## Task details
Drop the pictures and restate the rest of the listing word for word.

## Available data
----

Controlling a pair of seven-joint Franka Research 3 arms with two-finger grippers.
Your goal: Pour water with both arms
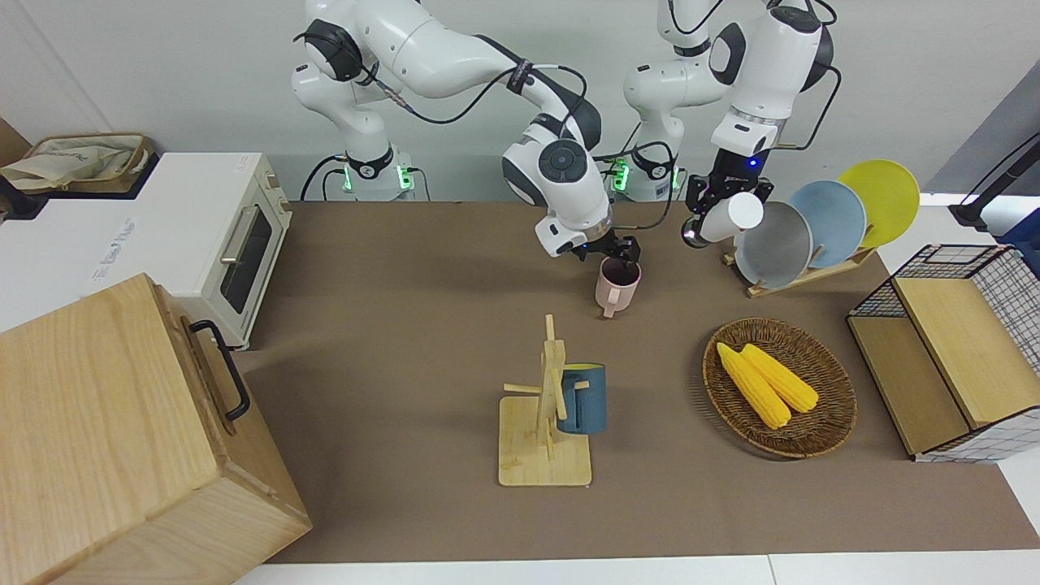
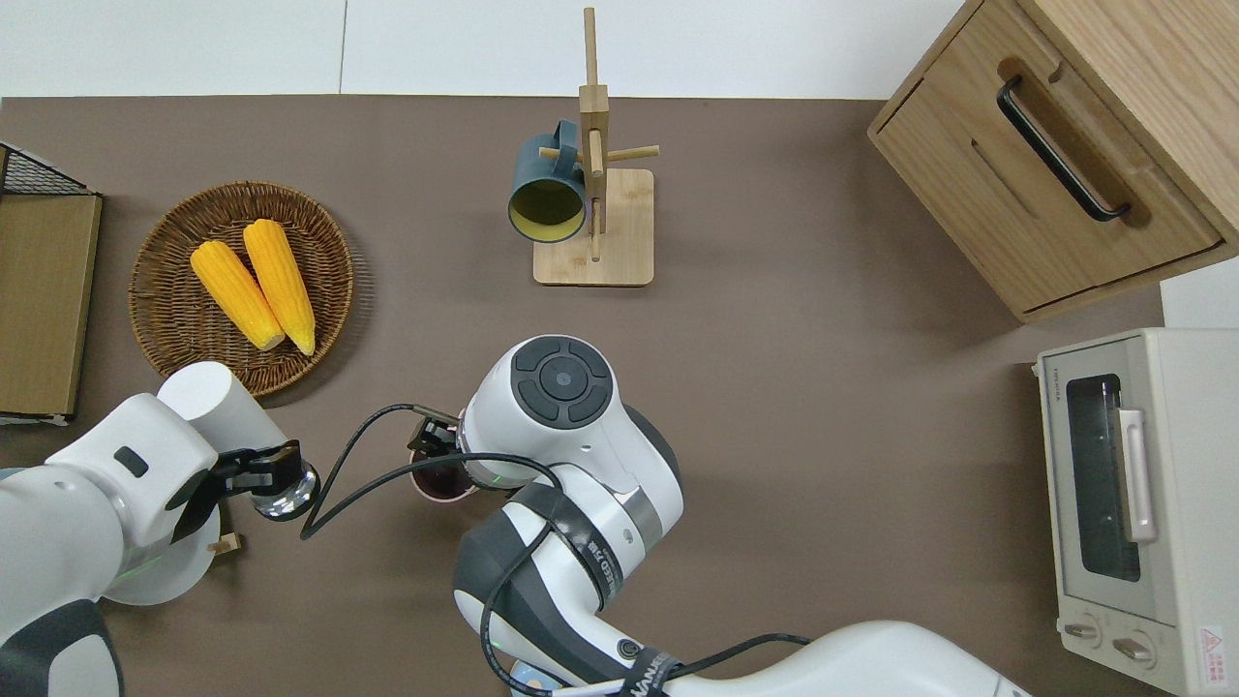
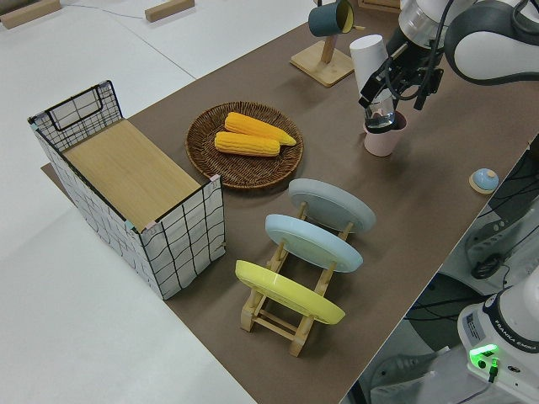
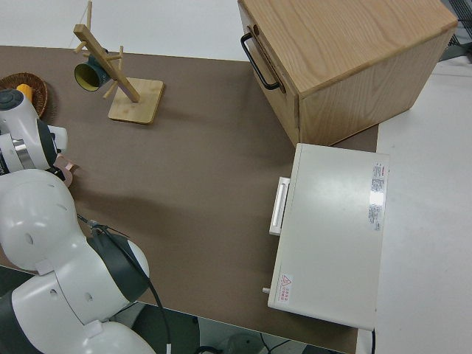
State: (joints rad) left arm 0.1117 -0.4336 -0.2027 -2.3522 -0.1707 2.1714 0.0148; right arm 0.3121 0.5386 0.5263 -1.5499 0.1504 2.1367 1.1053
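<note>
Landmark: the pink ceramic mug (image 1: pixel 616 284) with a side handle, standing upright on the brown tabletop (image 1: pixel 406 325).

Right gripper (image 1: pixel 611 248): at the mug's rim, fingers clenched on the rim wall, 1 finger apparently inside the mug and 1 outside. The overhead view hides the contact under the wrist, so the exact bite depth cannot be told.

Left gripper (image 1: pixel 717 210): in the air, holding a white cylindrical bottle with a shiny metal end (image 2: pixel 237 431). Fingers closed around the bottle near the metal end. Bottle is tilted, metal end lower and pointing toward the mug. In the overhead view it is over bare tabletop beside the mug, toward the left arm's end, not yet over the mug mouth.

Handling judgement:
- Mug: rigid, glazed, likely slippery and chip-prone; a rim pinch is enough to steady it but not for hard side loads.
- Bottle: stiff, smooth-walled; probably heavier at the metal end if filled. The grip near the metal end gives good control of tilt; slip along the smooth wall is the risk.

Whether the bottle mouth is open cannot be told. No water visible.
</note>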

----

## Answer to this task
Controlling a pair of seven-joint Franka Research 3 arms with two-finger grippers.
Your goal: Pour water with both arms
State: (joints rad) left arm 0.1117 -0.4336 -0.2027 -2.3522 -0.1707 2.1714 0.0148; right arm 0.3121 0.5386 0.5263 -1.5499 0.1504 2.1367 1.1053
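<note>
Landmark: the pink ceramic mug (image 1: pixel 616 284) with a side handle, standing upright on the brown tabletop (image 1: pixel 406 325).

Right gripper (image 1: pixel 611 248): at the mug's rim, fingers clenched on the rim wall, 1 finger apparently inside the mug and 1 outside. The overhead view hides the contact under the wrist, so the exact bite depth cannot be told.

Left gripper (image 1: pixel 717 210): in the air, holding a white cylindrical bottle with a shiny metal end (image 2: pixel 237 431). Fingers closed around the bottle near the metal end. Bottle is tilted, metal end lower and pointing toward the mug. In the overhead view it is over bare tabletop beside the mug, toward the left arm's end, not yet over the mug mouth.

Handling judgement:
- Mug: rigid, glazed, likely slippery and chip-prone; a rim pinch is enough to steady it but not for hard side loads.
- Bottle: stiff, smooth-walled; probably heavier at the metal end if filled. The grip near the metal end gives good control of tilt; slip along the smooth wall is the risk.

Whether the bottle mouth is open cannot be told. No water visible.
</note>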

This finishes the answer to the exercise.